Critter Column: Marsupials

by Jack Perkins

I’ve never thought much about pouched-mammals (Marsupials) until one lumbered into our family room last week.  It was late, and while we were sitting numbed and trance-like in front of the TV, a small furry critter entered stage left and moved to center stage right below the BBC production of Sense and Sensibility.

Rat?  No, definitely opossum, baby possum.  We got excited, and I thought what a  cool pet it would be.  It was slightly smaller than my fist, fully-furred, and it opened its mouth wide and hissed, trying to look fearsome but only making me want him even more.

He wasn’t very quick, and we got him in a box pronto, added a nice pillow case for him to cozy up with and even placed a heating pad next to it.  They live outside in the cold and wet but I wanted my possum to be very comfortable for a change.

I got on Youtube and started watching pet possum videos, possums wearing clothes, possums riding unicycles, water skiing, and possum juggling…  I really want a pet possum.  Then I checked out their care and feeding and snapped out of it.

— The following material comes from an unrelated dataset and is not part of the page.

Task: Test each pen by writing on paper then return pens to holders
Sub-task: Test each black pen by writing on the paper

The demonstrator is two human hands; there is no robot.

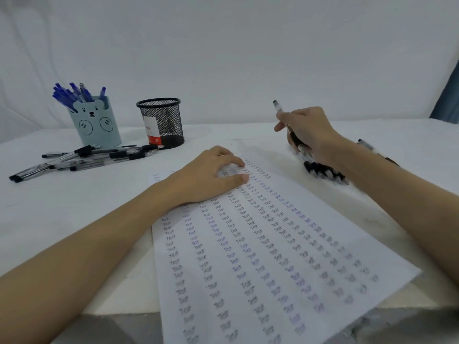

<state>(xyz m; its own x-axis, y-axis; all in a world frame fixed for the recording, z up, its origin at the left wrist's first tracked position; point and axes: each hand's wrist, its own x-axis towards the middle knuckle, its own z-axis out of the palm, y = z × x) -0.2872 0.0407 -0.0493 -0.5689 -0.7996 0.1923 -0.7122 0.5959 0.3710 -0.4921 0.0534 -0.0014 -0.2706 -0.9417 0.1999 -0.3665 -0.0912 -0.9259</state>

Reluctantly I fired off an email to the local wildlife rescue center and in the morning their reply was: “You can simply put it back outside and it will be fine.

It probably just fell off its mother and is looking for food.  This is normal for the time of year.  Even though it is tiny, it is several months old and needs to be independent.  If you think it truly needs help, take it to the Wildlife Center of Silicon Valley.”

So they crawl from their mother’s pouch and hang onto her fur until they are fully furred, and when they let go, the mother doesn’t wait for them. That’s it, they are on their own.

I’ve been leaving my garage door open a lot lately and that’s how the little fellow found us that night.  We put him in the bamboo hedge in my back yard and a half hour later I went to see if he was okay. I couldn’t find him, but I felt like I was being watched.